= Exercise brief =
In the listing below, find the line containing "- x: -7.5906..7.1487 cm" and the line containing "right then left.". Repeat exactly those two lines and every line between them, nothing more.

Start of Block

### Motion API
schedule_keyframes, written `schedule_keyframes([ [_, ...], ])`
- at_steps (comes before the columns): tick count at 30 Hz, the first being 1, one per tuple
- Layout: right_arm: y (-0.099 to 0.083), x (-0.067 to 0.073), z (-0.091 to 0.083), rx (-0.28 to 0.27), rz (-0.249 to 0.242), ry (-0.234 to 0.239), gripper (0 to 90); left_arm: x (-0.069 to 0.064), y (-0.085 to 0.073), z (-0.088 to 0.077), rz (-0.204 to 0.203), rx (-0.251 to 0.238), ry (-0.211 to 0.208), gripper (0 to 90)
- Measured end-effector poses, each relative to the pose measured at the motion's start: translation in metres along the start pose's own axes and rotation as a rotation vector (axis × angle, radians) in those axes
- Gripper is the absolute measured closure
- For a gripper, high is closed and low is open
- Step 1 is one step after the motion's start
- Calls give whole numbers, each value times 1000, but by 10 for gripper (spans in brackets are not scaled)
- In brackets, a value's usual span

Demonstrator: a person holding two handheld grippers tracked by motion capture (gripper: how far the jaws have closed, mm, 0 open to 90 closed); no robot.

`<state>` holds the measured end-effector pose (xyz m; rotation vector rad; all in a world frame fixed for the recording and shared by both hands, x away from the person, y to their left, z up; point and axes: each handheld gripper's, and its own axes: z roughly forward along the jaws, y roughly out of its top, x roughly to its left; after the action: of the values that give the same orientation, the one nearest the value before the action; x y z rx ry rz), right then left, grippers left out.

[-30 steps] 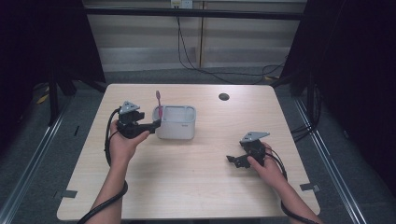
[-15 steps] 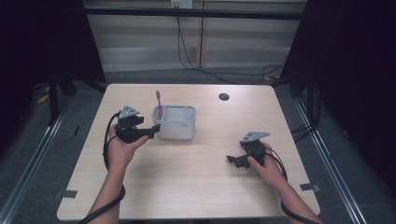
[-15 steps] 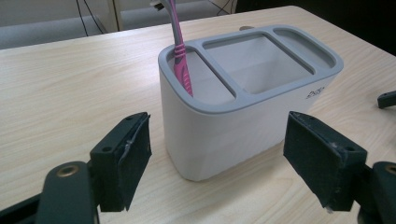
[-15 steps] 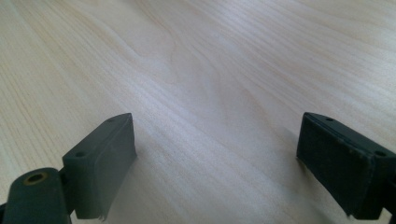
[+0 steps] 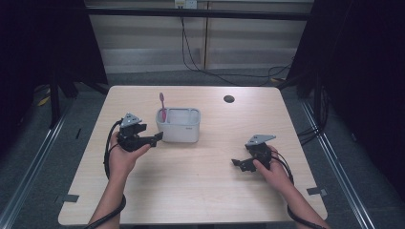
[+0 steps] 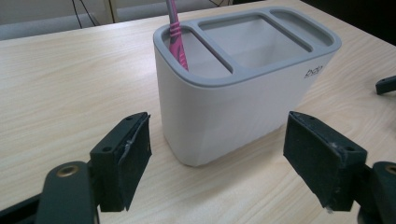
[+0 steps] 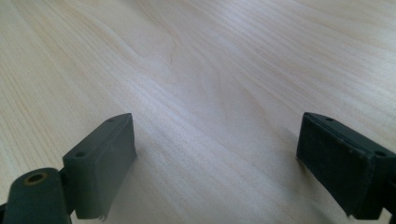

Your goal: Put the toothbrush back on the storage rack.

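A white holder (image 5: 180, 126) (image 6: 243, 93) with a grey divided top stands near the middle of the table. A pink toothbrush (image 5: 163, 106) (image 6: 175, 32) stands upright in its left-end compartment; the other compartments look empty. My left gripper (image 5: 155, 139) (image 6: 219, 163) is open just left of the holder, jaws pointing at its end wall without touching it. My right gripper (image 5: 241, 165) (image 7: 217, 163) is open low over bare wood at the right front, with nothing between its jaws.
The light wooden table (image 5: 200, 191) has a small dark round hole (image 5: 229, 98) near its far right. A tip of the other gripper (image 6: 386, 85) shows at the right edge of the left gripper view. Dark curtains and cables lie beyond the table.
My left gripper has drawn back from above the holder's left end toward the front left and lowered, now empty and open. The toothbrush stays in the holder. The right gripper has not moved.
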<state>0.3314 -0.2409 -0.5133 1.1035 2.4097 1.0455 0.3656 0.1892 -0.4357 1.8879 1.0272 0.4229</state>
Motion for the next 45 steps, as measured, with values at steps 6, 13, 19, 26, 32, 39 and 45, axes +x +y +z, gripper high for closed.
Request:
schedule_keyframes([
  [6, 0, 0, 0, 1, -1, -2, 111, 1, -8, 0, -4, 4, -1, 229],
  [13, 0, 0, 0, 1, -1, -2, 111, 3, -18, -1, -8, 18, 7, 230],
  [19, 0, 0, 0, 1, -3, -1, 111, 5, -25, -1, -9, 24, 7, 229],
  [26, 0, 0, 0, 1, -1, -2, 111, 7, -34, -2, -9, 32, 8, 230],
  [32, 0, 0, 0, 1, -1, -3, 111, 8, -42, -2, -9, 44, 12, 229],
  [39, 0, 0, 0, 1, -1, -2, 111, 9, -49, -2, 0, 56, 15, 227],
  [45, 0, 0, 0, 1, -1, -1, 111, 11, -53, -5, 5, 69, 20, 225],
])
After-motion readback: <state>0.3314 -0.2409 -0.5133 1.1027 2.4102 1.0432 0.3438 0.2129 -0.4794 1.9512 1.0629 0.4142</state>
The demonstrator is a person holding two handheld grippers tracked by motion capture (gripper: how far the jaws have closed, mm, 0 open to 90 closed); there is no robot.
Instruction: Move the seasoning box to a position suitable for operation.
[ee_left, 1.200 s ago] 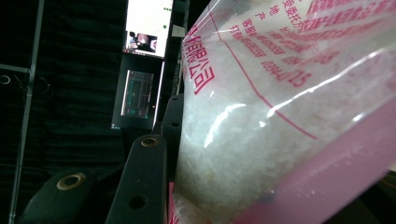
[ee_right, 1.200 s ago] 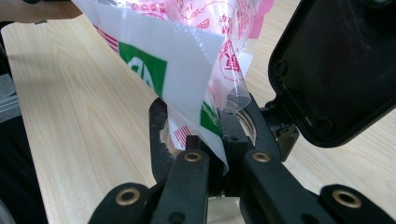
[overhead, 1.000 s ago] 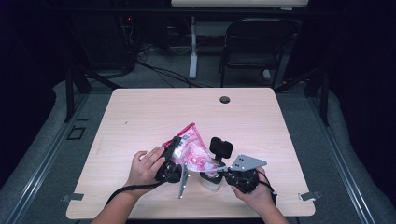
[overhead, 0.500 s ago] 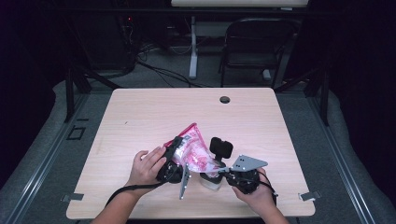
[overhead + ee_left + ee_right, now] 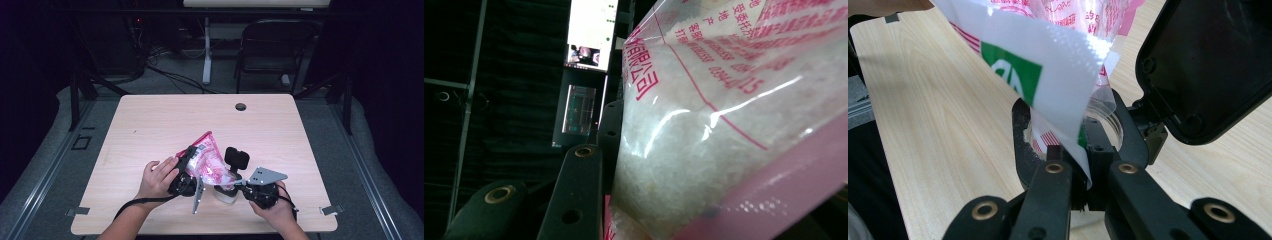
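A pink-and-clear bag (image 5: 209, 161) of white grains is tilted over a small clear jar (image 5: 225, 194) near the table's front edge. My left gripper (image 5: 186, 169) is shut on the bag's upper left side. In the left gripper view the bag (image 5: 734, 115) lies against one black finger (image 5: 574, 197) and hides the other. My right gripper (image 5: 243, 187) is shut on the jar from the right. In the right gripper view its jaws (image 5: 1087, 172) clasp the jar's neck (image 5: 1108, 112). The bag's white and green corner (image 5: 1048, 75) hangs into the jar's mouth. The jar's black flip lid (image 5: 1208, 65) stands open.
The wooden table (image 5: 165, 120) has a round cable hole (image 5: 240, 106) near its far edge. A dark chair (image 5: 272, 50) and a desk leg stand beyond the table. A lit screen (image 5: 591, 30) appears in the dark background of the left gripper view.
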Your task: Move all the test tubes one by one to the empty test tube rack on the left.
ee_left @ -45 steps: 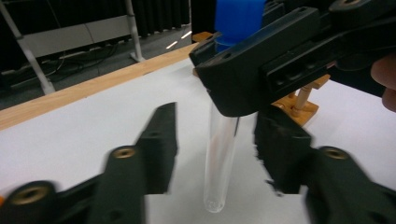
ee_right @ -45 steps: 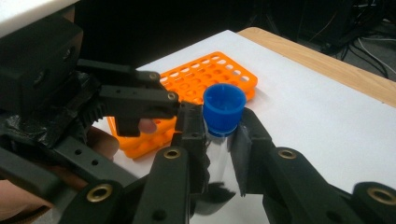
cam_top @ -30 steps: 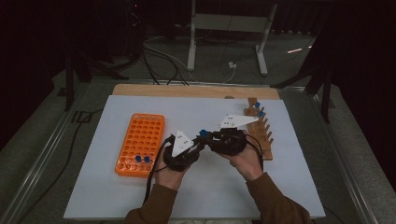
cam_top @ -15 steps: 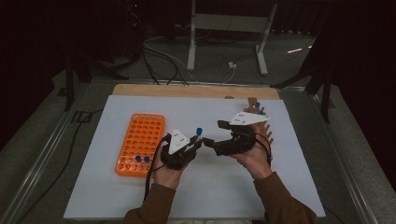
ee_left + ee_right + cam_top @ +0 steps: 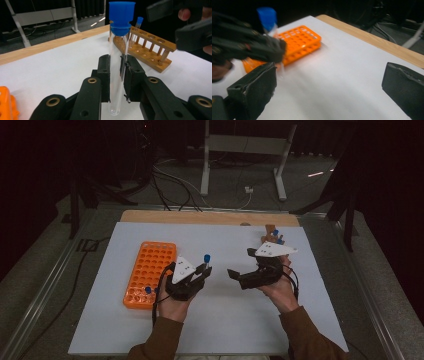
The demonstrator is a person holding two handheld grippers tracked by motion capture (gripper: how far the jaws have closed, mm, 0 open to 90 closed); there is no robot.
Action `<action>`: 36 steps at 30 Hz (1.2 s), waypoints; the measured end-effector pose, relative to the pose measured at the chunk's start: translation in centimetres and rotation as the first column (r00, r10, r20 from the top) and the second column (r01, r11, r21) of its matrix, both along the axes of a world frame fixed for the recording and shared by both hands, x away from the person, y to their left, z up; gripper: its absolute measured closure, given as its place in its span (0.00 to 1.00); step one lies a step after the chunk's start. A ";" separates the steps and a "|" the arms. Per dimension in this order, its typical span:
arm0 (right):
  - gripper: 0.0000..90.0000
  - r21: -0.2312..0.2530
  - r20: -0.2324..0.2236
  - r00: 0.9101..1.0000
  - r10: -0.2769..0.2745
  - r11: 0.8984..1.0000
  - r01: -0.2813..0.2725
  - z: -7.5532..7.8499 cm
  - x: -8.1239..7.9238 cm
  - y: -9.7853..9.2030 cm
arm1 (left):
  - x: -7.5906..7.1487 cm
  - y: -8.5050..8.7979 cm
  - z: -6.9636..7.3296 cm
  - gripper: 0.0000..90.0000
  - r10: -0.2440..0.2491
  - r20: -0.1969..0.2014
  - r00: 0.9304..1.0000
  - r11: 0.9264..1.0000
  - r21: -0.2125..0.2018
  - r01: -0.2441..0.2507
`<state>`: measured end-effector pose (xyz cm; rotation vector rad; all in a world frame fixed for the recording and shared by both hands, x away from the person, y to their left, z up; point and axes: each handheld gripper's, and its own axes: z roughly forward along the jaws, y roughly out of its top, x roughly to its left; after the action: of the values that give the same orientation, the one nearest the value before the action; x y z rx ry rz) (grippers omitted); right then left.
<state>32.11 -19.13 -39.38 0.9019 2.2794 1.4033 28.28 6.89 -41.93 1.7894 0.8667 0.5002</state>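
A clear test tube with a blue cap (image 5: 116, 75) stands upright between the pads of my left gripper (image 5: 116, 62), which is shut on its lower half. From above, its cap (image 5: 206, 257) shows over the left gripper (image 5: 202, 270) at mid-table. My right gripper (image 5: 239, 277) sits a short way to the right, apart from the tube. Its jaws have just been opening and stand wide with nothing between them (image 5: 329, 82). In the right gripper view the left gripper (image 5: 272, 50) and the blue cap (image 5: 267, 15) are at the upper left.
An orange tube rack (image 5: 150, 270) lies left of the left hand, with blue-capped tubes (image 5: 148, 290) at its near end. A wooden rack (image 5: 272, 237) holding a blue-capped tube (image 5: 138, 22) stands at the back right. A white sheet (image 5: 220, 320) covers the table.
The two grippers were together a second ago. The right gripper has opened and drawn back to the right, and the tube stays in the left gripper.
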 end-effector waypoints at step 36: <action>0.00 0.021 -0.016 0.986 -0.167 0.986 0.168 -2.4 -0.2 -7.2 | -0.7 7.9 3.1 0.87 0.066 0.086 0.994 0.996 -0.058 -0.061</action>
<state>31.91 -26.29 -41.78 1.0865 2.1456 1.3557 27.57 14.78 -38.83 1.6815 0.8708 0.5862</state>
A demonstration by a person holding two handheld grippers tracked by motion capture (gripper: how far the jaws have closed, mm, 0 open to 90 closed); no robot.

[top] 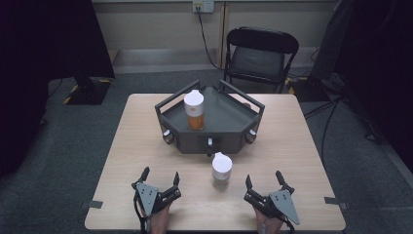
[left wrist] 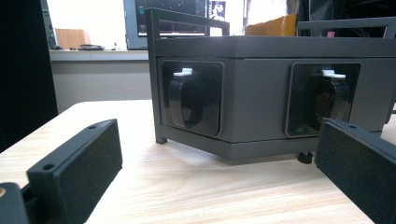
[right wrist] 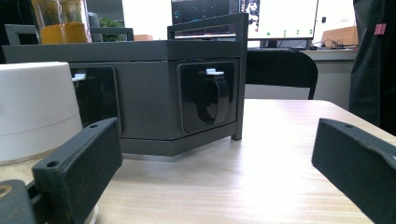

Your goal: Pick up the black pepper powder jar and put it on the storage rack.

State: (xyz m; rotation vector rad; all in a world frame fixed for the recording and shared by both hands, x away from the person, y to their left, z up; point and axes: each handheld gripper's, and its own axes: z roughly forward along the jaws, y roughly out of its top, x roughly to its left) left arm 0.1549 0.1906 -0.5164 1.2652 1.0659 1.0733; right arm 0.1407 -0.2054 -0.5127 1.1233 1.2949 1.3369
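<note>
Fingers of left gripper (top: 160, 176) and right gripper (top: 263, 180) gape wide — empty — flanking white-capped jar (top: 221, 168).

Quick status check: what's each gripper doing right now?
Left gripper: open, holding nothing.
Right gripper: open, holding nothing, beside the white-capped bottle.

A tray (top: 229, 117) sits at the table's (top: 126, 161) centre toward the far edge, with one bottle (top: 194, 110) standing in its left part. Another bottle (top: 221, 168) stands before the tray, between left gripper (top: 159, 176) and right gripper (top: 264, 180) near the near edge.
</note>
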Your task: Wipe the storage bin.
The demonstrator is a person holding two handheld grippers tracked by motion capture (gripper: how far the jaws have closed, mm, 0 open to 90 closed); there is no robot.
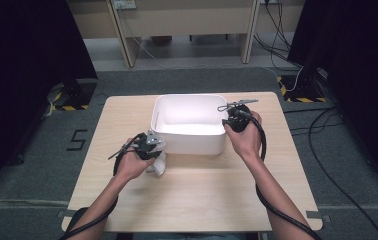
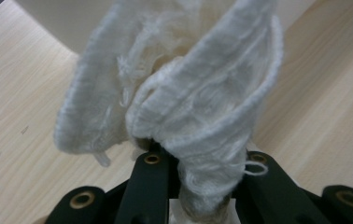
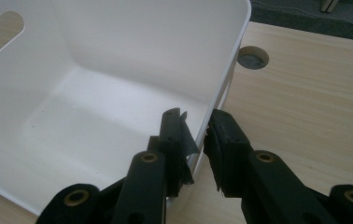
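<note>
**Cloth gripped, bin steadied**

The white cloth (image 2: 184, 116) hangs bunched from your left gripper (image 2: 198, 186), jaws clamped tight on it, just outside the white bin (image 1: 189, 142) at its near-left corner. Your right gripper (image 3: 195, 140) pinches the bin's right wall between its jaws. Likely next: lift the cloth over the rim, then release inside.
</note>
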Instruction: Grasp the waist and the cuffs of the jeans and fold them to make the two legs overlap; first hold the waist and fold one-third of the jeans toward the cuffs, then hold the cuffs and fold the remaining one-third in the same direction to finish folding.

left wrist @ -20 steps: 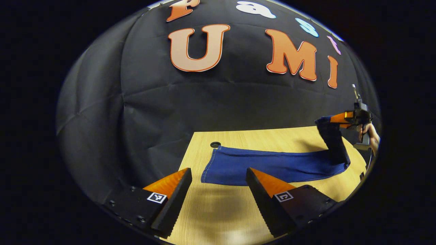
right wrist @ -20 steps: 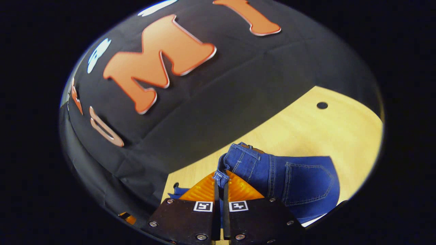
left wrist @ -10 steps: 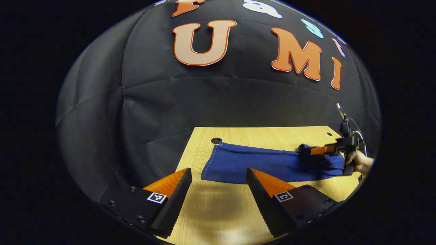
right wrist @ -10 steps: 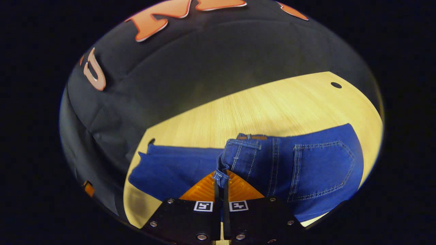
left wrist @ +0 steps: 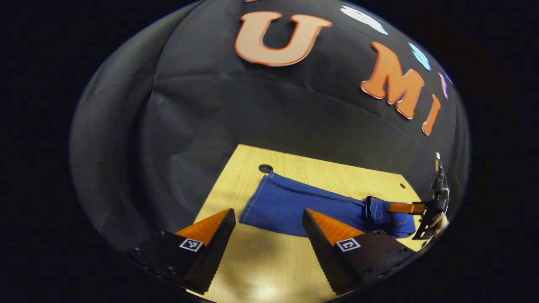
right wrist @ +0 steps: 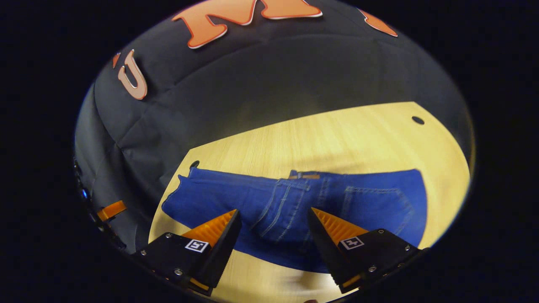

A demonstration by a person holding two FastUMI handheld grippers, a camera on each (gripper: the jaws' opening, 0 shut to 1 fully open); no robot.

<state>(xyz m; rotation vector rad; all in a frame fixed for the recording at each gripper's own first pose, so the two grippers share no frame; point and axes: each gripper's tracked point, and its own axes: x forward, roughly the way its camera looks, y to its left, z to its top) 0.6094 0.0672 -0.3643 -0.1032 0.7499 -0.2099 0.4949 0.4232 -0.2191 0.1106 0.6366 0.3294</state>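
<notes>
The blue jeans (left wrist: 294, 202) lie flat on the wooden table (left wrist: 337, 172), legs overlapping, cuffs at the left end. The waist part (right wrist: 303, 185) is folded over the legs, its back pocket (right wrist: 379, 202) facing up. My right gripper (right wrist: 274, 213) hangs open just above the folded waist, touching no cloth. In the left gripper view that same right gripper (left wrist: 404, 207) sits at the far right beside the fold. My left gripper (left wrist: 268, 212) is open over the table's near edge, just short of the cuff end (left wrist: 252, 206).
A round hole (left wrist: 265, 168) in the tabletop lies next to the cuffs, and a smaller hole (right wrist: 417, 120) sits at the far right corner. The black cloth wall rises directly behind the table. Bare wood (right wrist: 337, 134) stretches beyond the jeans.
The right gripper carried the waist down onto the legs, then opened and let it go. The left gripper stayed open and tilted slightly.
</notes>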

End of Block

= Exercise response =
  - x: -7.5906..7.1487 cm
  - y: -8.5050..8.7979 cm
  - z: -6.9636..7.3296 cm
  - gripper: 0.0000..90.0000
  - r10: -0.2440..0.2491
  - r20: -0.1969..0.2014
  - r00: 0.9304..1.0000
  - r11: 0.9264..1.0000
  - r21: -0.2125..0.2018
  - r01: -0.2441..0.2507
`<state>`: measured end-effector pose (xyz cm; rotation vector rad; all in a world frame fixed for the recording and shared by both hands, x away from the person, y to their left, z up; point and axes: each handheld gripper's, and its own axes: z roughly forward along the jaws, y roughly out of its top, x roughly to its left; after the action: of the values that give the same orientation, the one nearest the value before the action; x y z rx ry rz) (grippers omitted); right then left.

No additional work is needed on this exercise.